Profile:

Into the Garden of Rudd Crawford's Mathematics



Associate Professor of Mathematics Rudd Crawford divides his days between classrooms at Oberlin College and Oberlin High School. His philosophy for the gifted and for the at-risk is the same: "We teach out of our lives."

His example has inspired many Oberlin students. Opuruiché Miller '98 spent two summers in Boston teaching fifth- through seventh-graders under the auspices of the Algebra Project. Crawford, he said, "understands the importance of mathematics not only as a tool for learning but as a tool for living."

The recipient of a Presidential Award for Excellence in Mathe-matics Teaching, Crawford directed PIMM (the Project to Increase Mastery in Mathematics), a collaborative project in secondary mathematics on Oberlin's campus, for five years.
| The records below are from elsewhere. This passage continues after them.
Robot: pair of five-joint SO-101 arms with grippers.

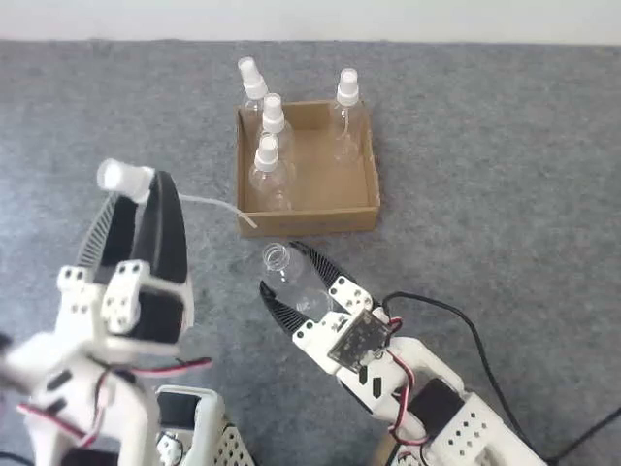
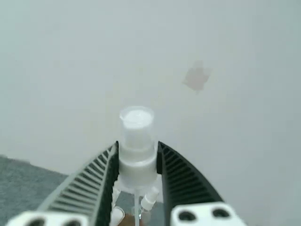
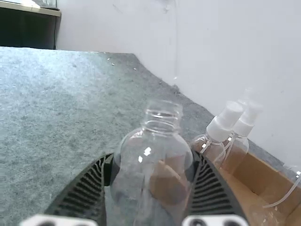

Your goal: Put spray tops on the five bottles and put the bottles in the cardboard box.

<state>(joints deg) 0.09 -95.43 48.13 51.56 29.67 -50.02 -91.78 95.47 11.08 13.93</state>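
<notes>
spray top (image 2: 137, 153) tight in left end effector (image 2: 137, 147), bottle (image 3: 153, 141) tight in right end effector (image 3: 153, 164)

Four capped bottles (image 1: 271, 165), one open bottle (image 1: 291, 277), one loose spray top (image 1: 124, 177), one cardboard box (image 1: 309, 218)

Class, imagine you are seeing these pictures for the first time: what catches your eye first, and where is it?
First, the left gripper, raised at the left of the high view, is shut on a spray top. Next, the right gripper holds an open clear bottle just in front of the cardboard box, where four topped bottles stand upright.
</notes>
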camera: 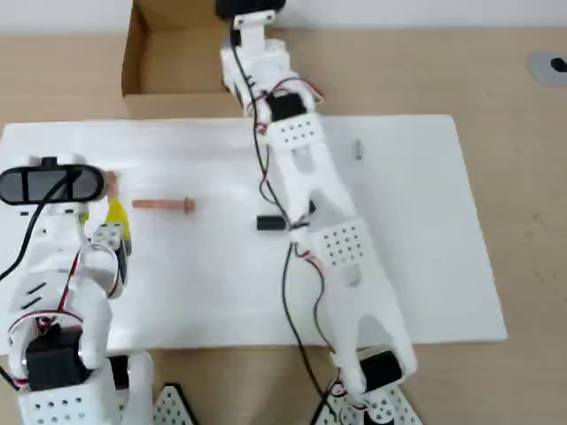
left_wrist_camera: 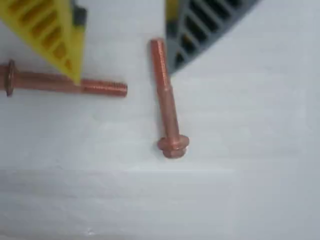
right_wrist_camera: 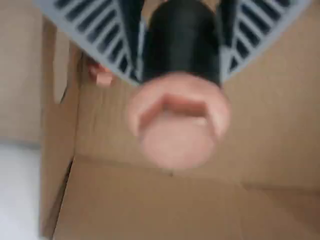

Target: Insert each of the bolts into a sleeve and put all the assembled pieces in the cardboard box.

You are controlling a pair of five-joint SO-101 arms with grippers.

Through this intense series of courses, seminars, and activities, area teachers bolstered their knowledge and leadership skills, enabling them to help their school mathematics departments meet the challenges of new state-mandated requirements.

Crawford's position on the front lines makes him the logical one to ask about what's good and bad about mathematics education, in American public schools, on the millennium's cusp.

He presented his answers in an unusual frame--by reading William Stafford's poem, "The Little Ways that Encourage Good Fortune." Everything about what Crawford believes follows a plumb line to the poem's beginning: "Wisdom is having things right in your life / and knowing why."

Here's what right about mathematics education: "A supportive environment, with firmly held standards and respect for different learning styles."

Here's what's not right: "An environment of intimidation, with insufficient skill work and a lack of respect for different learning styles. This elicits an 'I can't do math' sense of self on the part of the student--a perception that our culture permits. Compare this with illiteracy--is it okay if someone says 'I can't read'?"

In teaching adolescents, Crawford believes that to ignore "the life questions that come on line--Who am I? Does society have a place for me?"--is to ignore the "essential human transactions that are the very foundation of all teaching." Some of Crawford's ninth graders have failed mathe-matics in junior high. His high school pre-algebra course "is a kind of rehabilitative gateway. We don't track algebra at OHS--there is no 'soft' course. Every student has to take the real thing. The whole point is to get every one of them through it."

Yes, but how?

Crawford's holistic approach combines toughness and sensitivity, team skills and self-reliance. "The course requirements are stringent and clear ... The kids must turn in every assignment or fail the course." He encourages them, giving them "the confidence to ask questions when they don't understand, to feel as if they have a right to ask questions."

Crawford "teaches out of his life" when he recognizes that, sometimes, "we need to take the whole day off and have a discussion about a fight that happened before school. Or about rules, or risky behavior. Those kinds of things are absolutely woven into the fabric of the class, because those are the things that can mess up a kid and keep that kid from getting anyplace. You can't think right if you don't feel right."

Crawford rarely uses books when he teaches--although he has written mathematics textbooks for Harper and Row Publishers, and his doctoral thesis at the Harvard Graduate School of Education was titled "Teacher's Guides for Mathematics Textbooks, Grades 1-9: A Critical Analysis." He prefers concrete aids, things that are colorful and tactile, that encourage the mind to snap from the flat plane of a book or a blackboard into another dimension. He calls it "low-tech, high-touch."

All of this occurs in what Crawford calls "an atmosphere that is more garden than jungle."

Outdoors, the rain falls in rills on Crawford's classroom windows. Indoors, in the "garden," it's bright. Crawford moves with a minimalist's economy, readying the spacious room for the start of school. His pacific manner barely contains his passion for his subject. He is, at every moment, engaged and connected.

Crawford's desk is right in line--parallel--with the first row of student desks. This placement is not accidental. "I like to share power with the students as much as I can."